We do it for love of writing and for love of readers!
12) What’s next for you writing wise?
There’s no next – it’s all ongoing. I’m rewriting my first children’s story “The Drought Witch” – there are more to come in that series. I’m planning a short story collection which will need editing as well as another book of poetry and I am looking forward to getting on to a book that’s been planned for the last five years and is busy shape-shifting and morphing into three novels and something a bit more experimental.
1) If you could have any super power for the day which would you choose?
The instant ability to fix computers and the internet and file documents efficiently so I never lose anything I’ve written and it’s all perfectly accessible in a trice.
2) Do you have any pets?
Wild birds, fish, frogs, newts, lizards, toads, moles and mice and two cats who think every other creature is food for the taking.
3) If you decided to write an autobiography of your life, what would you call it?
4) Your book has been made into a feature film and you’ve been offered a cameo role, which part would you choose, or what would you be doing?

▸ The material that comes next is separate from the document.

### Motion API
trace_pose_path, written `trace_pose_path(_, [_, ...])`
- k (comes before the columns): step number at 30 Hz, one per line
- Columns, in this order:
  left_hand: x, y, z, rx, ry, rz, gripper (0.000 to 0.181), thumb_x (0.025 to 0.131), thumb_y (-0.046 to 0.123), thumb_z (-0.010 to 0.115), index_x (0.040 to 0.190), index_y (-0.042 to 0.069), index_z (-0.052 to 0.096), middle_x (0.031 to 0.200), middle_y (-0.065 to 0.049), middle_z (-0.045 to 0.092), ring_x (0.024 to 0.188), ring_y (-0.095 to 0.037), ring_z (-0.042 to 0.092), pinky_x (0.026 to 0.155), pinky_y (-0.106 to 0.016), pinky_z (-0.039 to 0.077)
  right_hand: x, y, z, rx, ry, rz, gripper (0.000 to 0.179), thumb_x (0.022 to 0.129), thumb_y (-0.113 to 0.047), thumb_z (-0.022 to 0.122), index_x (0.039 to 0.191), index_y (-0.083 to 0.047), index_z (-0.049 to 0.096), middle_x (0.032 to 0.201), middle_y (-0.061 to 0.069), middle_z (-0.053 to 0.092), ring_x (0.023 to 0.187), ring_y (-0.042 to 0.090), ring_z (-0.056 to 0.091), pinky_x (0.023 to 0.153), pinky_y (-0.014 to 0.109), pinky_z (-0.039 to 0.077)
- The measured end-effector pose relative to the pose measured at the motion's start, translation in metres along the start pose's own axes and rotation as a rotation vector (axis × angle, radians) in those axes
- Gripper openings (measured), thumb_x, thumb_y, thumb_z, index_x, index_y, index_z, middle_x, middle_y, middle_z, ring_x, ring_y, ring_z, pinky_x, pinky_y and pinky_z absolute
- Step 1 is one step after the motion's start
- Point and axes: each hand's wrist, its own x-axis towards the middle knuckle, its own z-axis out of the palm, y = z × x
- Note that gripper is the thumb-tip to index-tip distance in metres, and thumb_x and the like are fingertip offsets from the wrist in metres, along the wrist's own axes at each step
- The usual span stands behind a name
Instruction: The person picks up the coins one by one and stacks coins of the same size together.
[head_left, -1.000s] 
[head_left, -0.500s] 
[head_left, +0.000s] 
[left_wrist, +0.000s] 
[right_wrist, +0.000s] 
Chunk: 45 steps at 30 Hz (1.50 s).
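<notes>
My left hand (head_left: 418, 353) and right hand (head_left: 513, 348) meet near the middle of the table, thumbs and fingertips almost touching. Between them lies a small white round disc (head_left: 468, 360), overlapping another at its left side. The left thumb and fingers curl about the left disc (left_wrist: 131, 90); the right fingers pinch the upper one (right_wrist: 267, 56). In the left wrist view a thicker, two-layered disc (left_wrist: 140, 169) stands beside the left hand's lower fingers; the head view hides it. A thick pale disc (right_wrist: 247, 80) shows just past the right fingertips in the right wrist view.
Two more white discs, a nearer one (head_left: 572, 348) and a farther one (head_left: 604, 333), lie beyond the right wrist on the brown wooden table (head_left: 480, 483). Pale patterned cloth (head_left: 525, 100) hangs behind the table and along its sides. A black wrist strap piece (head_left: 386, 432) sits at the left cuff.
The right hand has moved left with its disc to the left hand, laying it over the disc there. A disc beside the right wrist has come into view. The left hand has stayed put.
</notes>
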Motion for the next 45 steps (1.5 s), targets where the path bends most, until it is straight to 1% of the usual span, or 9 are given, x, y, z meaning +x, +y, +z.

I would love to write a screenplay, probably for TV, working together with an excellent director and cameraman.
5) Where is your favourite holiday destination?
6) A baseball cap wearing, talking duck casually wanders into your room, what is the first thing he says to you?
“Hello – do you want to hear my version of events?”
I would like to say a big thank you to Ruth Hartley for sharing with us details of her writing life and for a wonderful interview.